● Try it: For this exercise, the reply is the listing below, reproduced exactly.

● The data:
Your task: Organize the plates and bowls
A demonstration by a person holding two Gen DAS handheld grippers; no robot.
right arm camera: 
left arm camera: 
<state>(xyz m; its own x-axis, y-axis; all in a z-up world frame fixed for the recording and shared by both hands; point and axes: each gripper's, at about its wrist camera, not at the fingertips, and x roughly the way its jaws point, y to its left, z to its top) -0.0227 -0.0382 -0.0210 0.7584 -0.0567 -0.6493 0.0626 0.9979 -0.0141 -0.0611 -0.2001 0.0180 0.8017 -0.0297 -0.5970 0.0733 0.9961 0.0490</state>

● Problem solution:
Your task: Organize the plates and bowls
A demonstration by a person holding two Gen DAS handheld grippers; no robot.
right arm camera: 
left arm camera: 
<state>(xyz m; its own x-axis, y-axis; all in a z-up world frame fixed for the recording and shared by both hands; point and axes: each gripper's, at about its wrist camera, not at the fingertips, and x roughly the way its jaws point, y to its left, z to its top) -0.0227 -0.0382 -0.0210 0.7584 -0.0567 -0.6493 0.0626 0.9979 -0.0141 -0.0611 -0.2001 0.0180 0.8017 -0.0297 -0.5970 0.0733 0.9961 0.0490</state>

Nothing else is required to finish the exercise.